Though the book is not necessarily about relationships but about love itself, I won’t hesitate to say that the strongest human-to-human relationship in the book is between Rumi and Shams. Of course, as it was in real life, the people who love scandal will be quick to jump to homosexual conclusions. Yet this love was entirely non-sexual. Since I am Christian, I can easily relate it to the relationship between David and Jonathan. They loved each other like they loved themselves. It is the same with Shams and Rumi.

Shams and Rumi
Shams and Rumi

However, as I have observed and I like to say: there are some things that a person can share so widely, so that no matter how many people receive it, it does not get finished, and giving one person more is not exactly equivalent to giving another person less. Such an example of an infinite resource is love. On the other hand, there are things that, no matter how much we would like to share, are restricted by our own capabilities as humans. Giving one person more, unfortunately, invariably means another person does not get as much. Such an example of a finite resource is attention.

A prominent theme within the characters of Rumi’s household was jealously. Rumi, a teacher, a father and a husband, suddenly started paying so little attention to his wife, his sons, his student, all for the sake of spending time with his beloved Shams of Tabriz. I love how Shafak didn’t gloss the problems that arose from this relationship over. She told it like it happens: when Rumi loved someone deeply, he couldn’t pay the rest of them enough attention, and he realised the hurt he was causing them, yet, he was not the majestic hero who tried to placate everyone. His love was too strong, and he merely carried on – because sometimes, human as we are, we cannot help hurting the ones we love, even if it was not our intention. (Shout-out to all my friends who’ve been pairing up in high school and leaving me hanging, yo!) It doesn’t mean we don’t love them, though, and that’s the truth.

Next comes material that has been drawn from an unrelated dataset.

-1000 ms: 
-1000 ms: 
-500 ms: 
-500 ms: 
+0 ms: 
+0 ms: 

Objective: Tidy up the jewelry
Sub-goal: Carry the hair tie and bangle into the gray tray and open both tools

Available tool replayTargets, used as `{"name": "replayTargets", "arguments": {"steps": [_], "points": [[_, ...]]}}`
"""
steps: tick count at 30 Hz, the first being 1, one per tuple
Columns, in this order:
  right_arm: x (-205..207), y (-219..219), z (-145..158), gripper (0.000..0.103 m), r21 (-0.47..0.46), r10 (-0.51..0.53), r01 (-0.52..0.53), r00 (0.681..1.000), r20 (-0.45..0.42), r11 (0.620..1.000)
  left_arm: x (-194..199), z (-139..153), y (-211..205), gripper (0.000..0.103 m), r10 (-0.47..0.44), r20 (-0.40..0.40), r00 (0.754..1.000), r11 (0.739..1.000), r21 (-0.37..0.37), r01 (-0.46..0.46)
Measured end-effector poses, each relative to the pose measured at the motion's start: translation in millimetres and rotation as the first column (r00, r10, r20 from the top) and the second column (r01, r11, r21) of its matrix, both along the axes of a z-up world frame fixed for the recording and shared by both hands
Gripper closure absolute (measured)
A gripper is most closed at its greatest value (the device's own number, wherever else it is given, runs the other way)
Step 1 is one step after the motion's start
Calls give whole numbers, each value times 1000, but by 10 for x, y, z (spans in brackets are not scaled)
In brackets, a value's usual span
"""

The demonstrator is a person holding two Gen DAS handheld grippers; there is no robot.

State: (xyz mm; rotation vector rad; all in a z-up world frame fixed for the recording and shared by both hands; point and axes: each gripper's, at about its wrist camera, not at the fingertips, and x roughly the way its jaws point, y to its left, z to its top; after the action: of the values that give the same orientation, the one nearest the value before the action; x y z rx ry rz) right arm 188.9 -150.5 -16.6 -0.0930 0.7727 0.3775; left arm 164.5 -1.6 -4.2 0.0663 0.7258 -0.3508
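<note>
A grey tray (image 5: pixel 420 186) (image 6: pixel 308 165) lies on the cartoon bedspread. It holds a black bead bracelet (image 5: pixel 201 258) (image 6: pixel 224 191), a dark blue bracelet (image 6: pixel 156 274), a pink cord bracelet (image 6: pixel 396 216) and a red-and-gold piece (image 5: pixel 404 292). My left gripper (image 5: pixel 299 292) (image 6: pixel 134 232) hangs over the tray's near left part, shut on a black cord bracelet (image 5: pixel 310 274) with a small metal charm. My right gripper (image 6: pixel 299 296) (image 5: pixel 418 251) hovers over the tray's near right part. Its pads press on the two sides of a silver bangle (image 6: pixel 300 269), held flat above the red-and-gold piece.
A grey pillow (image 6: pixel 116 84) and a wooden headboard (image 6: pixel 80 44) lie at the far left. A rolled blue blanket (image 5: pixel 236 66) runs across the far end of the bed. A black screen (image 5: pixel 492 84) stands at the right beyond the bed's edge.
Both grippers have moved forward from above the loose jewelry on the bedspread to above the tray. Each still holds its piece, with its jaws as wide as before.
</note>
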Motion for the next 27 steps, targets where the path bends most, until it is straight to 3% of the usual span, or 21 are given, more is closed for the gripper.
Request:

In accordance with this, another lesson that I have learnt is that it’s not sensible to forcibly pull people away from the ones that they love, no matter how hurt you may be by it. Because, if what you have ruined is that important to the person, you will have damaged the person whose love you have torn away, with no way to fix them. I learnt this from Shams’ separation from Rumi twice.

Perhaps this book is about religion. Perhaps this book is not about religion. It is true that everywhere, there are elements of it, particularly and prominently, Islam. The reason why I say it is not about religion is because, more than anything, it challenges religion in its most conventional sense. This is where the whole “individuals against society” theme comes in. As Shams is the main postulator of these vies, I shall speak with regards to Shams’ perspective. According to him, religion is null and void, the way it is carried out by the general public, and especially the religious elders. They occupy themselves with rules and regulations of what they can and cannot do, what is blessed and what is sin, judging each other’s actions, and mindlessly “studying” religious scripts – so much so that they have forgotten how to live, and they have forgotten that the true goal of whatever they are practicing is not to look good in front of society, but to love God with all their hearts, regardless of any so-called rules. Shams is a freaking rebel. Because of the things he says, they call him a heathen.

As Shams said to an aspiring dervish who wished to follow him,

“You are too timid for me. You care too much about what other people think. But you know what? Because you are so desperate to win the approval of others, you will never get rid of their criticisms, no matter how hard you try.” -Elif Shafak

Honestly, this Tabriz guy, he’s the very definition of controversial, and I love him. He lives not by the doctrines of religion, but by his own compilation of rules, about something he believes is the core of our existence: to love, and to love God. The rules are forty in total. If you were wondering why the book is called The Forty Rules of Love, there you go.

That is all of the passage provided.